→ **Task details**: Up to and including the line that contains "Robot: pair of", write out each line of the material from its first line, exactly.

[[ Material to process open ]]

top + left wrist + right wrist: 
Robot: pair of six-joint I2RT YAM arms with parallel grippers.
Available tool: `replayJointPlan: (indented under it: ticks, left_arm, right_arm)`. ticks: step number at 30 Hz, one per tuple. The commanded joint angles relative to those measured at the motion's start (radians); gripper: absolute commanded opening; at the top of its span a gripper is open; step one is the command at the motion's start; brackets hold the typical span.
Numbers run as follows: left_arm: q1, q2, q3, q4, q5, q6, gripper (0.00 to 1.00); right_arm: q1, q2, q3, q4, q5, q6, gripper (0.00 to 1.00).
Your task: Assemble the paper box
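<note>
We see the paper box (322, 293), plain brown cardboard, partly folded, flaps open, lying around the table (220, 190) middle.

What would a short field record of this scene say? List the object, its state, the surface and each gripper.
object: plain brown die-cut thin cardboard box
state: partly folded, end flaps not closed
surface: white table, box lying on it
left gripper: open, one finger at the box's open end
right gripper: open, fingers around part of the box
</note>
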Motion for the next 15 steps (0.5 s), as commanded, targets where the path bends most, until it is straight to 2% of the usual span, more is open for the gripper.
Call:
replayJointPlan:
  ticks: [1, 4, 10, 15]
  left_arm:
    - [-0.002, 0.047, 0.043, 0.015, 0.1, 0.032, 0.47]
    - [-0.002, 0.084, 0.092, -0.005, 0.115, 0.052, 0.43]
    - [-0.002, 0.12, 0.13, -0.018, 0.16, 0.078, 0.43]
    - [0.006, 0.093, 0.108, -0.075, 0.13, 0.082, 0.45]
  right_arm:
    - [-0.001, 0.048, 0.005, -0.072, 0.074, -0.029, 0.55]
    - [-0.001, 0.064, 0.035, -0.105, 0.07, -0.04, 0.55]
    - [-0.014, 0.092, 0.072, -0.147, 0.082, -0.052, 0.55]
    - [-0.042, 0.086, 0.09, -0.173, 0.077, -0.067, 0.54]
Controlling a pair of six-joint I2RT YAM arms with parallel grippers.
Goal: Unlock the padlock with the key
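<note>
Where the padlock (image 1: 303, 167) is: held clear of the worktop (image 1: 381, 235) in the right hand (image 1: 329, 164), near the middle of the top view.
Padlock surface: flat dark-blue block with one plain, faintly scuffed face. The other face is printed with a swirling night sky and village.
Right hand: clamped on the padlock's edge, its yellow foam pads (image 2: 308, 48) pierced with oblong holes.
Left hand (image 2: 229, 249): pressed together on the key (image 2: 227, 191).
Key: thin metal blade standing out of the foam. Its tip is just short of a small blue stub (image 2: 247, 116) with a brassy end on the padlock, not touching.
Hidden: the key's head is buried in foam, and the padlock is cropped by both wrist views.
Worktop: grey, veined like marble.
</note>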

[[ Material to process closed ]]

→ **The answer**:
top + left wrist + right wrist: 
Robot: pair of six-joint I2RT YAM arms with parallel grippers.

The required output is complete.